Evaluation of an abstraction layer for next-generation analytic engines and scalable databases
===
__Description:__
`The interest in using Big Data solutions based on the Hadoop ecosystem is constantly growing in HEP community in particular for use cases related to data analytics and data warehousing. At the same time, OLTP databases continue to be critical parts of many systems, notably online acquisition systems that need to store and retrieve metadata and configurations in real-time (eg: Accelerator control). Many of these users currently have a traditional based database (eg: Oracle) for most their goal is to move these parts out to next-generation systems that allow them to scale-out so that they can profit more of their data. The objective is the evaluation of existing abstraction engines that would allow us to provide a long term service while reducing the risk of the very fast changing pace of these technologies`
__Justification:__ `Long term support for analytic services and scalable databases: many of the open source projects in the "big data" space change rapidly, we wish to provide an intermediate layer for stability of the developments`
---
## Plan of work
Note: This plan may change depending on the evolution of the project
* **Exploration (April)**
* Explore the industry offering (mainly Cloud) on SQL on top of anything
* who is using what - we need to understand the trands
* **Installation and evaluation of candidate technologies (May - August 2019)**
* Candidate technologies to be tested
* Presto
* Apache Hive (with LLAP)
* Apache Drill
* Spark-SQL thrift server?
* Apache Druid?
* Dremio?
* Iceberg?
* HAWQ?-
* Apache Trafodion
* Apache Kylin
* Tajo?
* others from the 'Exploration' phase
* Current backends of interest:
* HDFS (JSON, Parquet, ORC)
* HBase (probably via Apache Phoenix)
* Kafka (JSON, Avro serialization)
* RDBMS (Oracle, PostgreS, MySQL)
* Key aspects to test
* JDBC support
* Evaluate feasibility of write and read paths
* typically we can read, can we also write via SQL at scale
* Support of complex structures
* can we have nested types and easily access it
* Performance
* run typicall benchmarks (eg. TPC-DS..)
* real queries on top of imported prod data
* Multitenency
* can it be easily used in multi-user evironment?
* access control list exists and can be graned per user/e-group?
* is there a way for adjusting available resources per user/e-group?
* Community
* is the project backed up by a big community of contributors? Is actively developed?
* Deployment complexity
* is it easy to deploy it within our infrasturcutre (Hadoop + Puppet + egoups)

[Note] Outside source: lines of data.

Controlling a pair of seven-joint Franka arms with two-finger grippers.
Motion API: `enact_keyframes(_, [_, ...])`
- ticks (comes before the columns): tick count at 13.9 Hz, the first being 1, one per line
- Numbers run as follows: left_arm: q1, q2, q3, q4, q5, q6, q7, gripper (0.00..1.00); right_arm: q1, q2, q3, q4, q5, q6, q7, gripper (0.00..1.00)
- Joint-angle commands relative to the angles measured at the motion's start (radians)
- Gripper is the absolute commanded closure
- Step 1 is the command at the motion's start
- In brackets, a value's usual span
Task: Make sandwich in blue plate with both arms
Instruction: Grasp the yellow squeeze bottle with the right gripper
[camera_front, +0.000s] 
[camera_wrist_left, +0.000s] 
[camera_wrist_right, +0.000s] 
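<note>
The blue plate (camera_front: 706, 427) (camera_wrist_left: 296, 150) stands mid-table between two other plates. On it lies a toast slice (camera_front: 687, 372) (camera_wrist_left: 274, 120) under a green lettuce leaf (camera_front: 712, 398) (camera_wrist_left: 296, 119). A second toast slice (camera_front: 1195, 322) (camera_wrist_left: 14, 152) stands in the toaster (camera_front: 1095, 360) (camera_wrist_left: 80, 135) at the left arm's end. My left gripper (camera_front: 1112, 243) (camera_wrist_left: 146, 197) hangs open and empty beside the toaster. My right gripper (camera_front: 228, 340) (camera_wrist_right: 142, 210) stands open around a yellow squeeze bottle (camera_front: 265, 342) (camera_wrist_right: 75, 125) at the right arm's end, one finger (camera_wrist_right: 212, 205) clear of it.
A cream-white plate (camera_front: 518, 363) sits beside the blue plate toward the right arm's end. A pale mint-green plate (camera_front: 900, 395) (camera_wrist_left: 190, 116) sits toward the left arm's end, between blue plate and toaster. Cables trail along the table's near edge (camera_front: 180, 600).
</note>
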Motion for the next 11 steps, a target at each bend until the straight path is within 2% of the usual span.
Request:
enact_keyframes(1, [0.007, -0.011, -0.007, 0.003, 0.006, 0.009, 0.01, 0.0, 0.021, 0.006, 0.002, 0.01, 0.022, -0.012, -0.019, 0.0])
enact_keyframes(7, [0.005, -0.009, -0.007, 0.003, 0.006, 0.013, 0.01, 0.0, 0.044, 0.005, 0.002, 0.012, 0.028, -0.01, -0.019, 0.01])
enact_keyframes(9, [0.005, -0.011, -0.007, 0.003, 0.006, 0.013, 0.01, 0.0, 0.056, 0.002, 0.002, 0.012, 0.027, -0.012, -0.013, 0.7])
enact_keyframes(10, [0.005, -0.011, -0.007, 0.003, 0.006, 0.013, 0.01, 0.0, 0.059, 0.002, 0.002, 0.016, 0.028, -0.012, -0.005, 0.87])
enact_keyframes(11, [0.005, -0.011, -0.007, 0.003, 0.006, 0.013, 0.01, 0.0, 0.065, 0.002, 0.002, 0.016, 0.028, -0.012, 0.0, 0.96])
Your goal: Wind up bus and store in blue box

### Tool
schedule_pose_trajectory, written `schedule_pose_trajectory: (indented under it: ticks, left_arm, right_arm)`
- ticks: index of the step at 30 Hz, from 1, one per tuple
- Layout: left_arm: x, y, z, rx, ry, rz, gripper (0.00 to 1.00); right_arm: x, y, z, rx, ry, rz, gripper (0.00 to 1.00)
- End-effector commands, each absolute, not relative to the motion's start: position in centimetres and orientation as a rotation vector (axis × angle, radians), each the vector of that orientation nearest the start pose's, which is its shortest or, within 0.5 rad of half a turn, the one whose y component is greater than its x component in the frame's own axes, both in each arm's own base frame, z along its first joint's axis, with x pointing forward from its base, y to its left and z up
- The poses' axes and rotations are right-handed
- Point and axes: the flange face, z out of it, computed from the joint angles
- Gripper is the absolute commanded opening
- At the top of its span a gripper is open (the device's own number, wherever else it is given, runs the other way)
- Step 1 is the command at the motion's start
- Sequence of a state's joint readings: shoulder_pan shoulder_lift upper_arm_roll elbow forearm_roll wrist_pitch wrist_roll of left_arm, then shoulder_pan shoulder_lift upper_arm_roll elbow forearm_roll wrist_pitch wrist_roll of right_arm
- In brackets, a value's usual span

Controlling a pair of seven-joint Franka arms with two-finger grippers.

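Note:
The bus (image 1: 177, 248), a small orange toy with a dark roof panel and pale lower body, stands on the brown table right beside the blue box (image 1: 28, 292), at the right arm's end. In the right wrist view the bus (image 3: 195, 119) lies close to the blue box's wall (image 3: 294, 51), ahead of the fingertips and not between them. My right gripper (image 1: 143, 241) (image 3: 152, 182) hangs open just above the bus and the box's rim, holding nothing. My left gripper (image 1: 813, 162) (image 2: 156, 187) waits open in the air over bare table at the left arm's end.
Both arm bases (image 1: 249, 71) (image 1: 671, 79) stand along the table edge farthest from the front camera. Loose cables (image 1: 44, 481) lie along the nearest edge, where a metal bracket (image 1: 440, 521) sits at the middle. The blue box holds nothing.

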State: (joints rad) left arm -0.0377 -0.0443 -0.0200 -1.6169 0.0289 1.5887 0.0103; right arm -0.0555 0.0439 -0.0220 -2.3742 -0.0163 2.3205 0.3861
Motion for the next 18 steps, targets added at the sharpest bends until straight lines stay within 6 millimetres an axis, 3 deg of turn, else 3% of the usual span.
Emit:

* The tests will be performed on Hadalytic cluster
* ***Present the result (Internally and at the ITDB tech forum, September - October 2019)***
* **Implement a prototype service of the chosen technology stack on our infrastructure (October 2019 - March 2020), this includes**
* puppetization, integration with current production Hadoop installations, implementation of ACLs
---
## 1. Exploration phase
* Selected technologies overview:
| | Presto | Hive | Impala | Spark SQL | Drill | HAWQ | Dremio | Phoenix |
| -------- | -------- | -------- | ------ | --------- | ------ | ------ |----- | ----|
| Supported backends | multiple | HDFS, HBase, S3, Alluxio | HDFS, HBase | multiple | HDFS, S3, HBase and many others | HDFS, Hbase| NoSQL, RDBMS, HDFS, S3, HBase(deprecated) etc |HBase |
| Opensource | yes | yes | yes | yes | yes | yes| yes | yes|
| JDBC | yes | yes | yes | yes | yes | yes | yes | yes|
| Multitenancy | yes, with queries priority | yes, priority could be handled by YARN | yes, no priority without CM | yes on YARN queues | yes | yes but max 1280 concurrent connections on the master/or priority based on YARN resources | Yes and priority based on cpu/user/group/query type | yes|
| Community | Facebook, 300 contributors | Hortonworks, widely adopted, 200 contributors | Cloudera, 100 contributors | Databricks, Cloudera, 1400 contributors| 120 contributors | 70 , Pivotal | 120 contributors | 80 contributors
| Read and Write | Not for all | Yes but limited, only with ORC | Yes, back weak| Yes | Doesn't support insert/update | Supported | Supported | Supported|
| Nested structures |yes | yes | limited | yes | yes | yes/limited | yes | yes |
| Performance | ? | ? | ? | ? | ? | ? | ? | ? |
| Deployment complexity | relatively simple | easy, integrated with yarn | easy | easy integration with spark | straightforward | relatively simple| medium complexity | simple |
| Used in the cloud? | Facebook, Airbnb, Netflix etc. | Hortonworks, Facebook, etc. | JPMorgan Chase, Cloudera, etc. | UC Berkeley, Amazon, etc. | Erikson, Intuit, etc. | VMWare | Microsoft, UBS, TransUnion | Dell, Huawei, Ebay, Intel etc|
|Fault-Tolerance| No but failure rate < 0.2% | Yes, mid-query fault tolerance | No | Yes | Yes | Yes | ? | yes |
|Data Formats Supported |Many including ORC, Parquet | Supports AVRO, ORC, Parquet and others | Parquet, AVRO and others | Many since it is compatible with Hive | JSON, Hive Formats, Parquet, Kafka Streams | Parquet, Avro, HBase formats | Parquet, Hive Formats | ORC Parquet (?)|
* Foreseen stack:
* Storage backend - storage like HDFS, Kafka, HBase and RDBMS
* Data access layer - software that is able to interact with storage using SQL (Hive, Phoenix, SparkSQL etc)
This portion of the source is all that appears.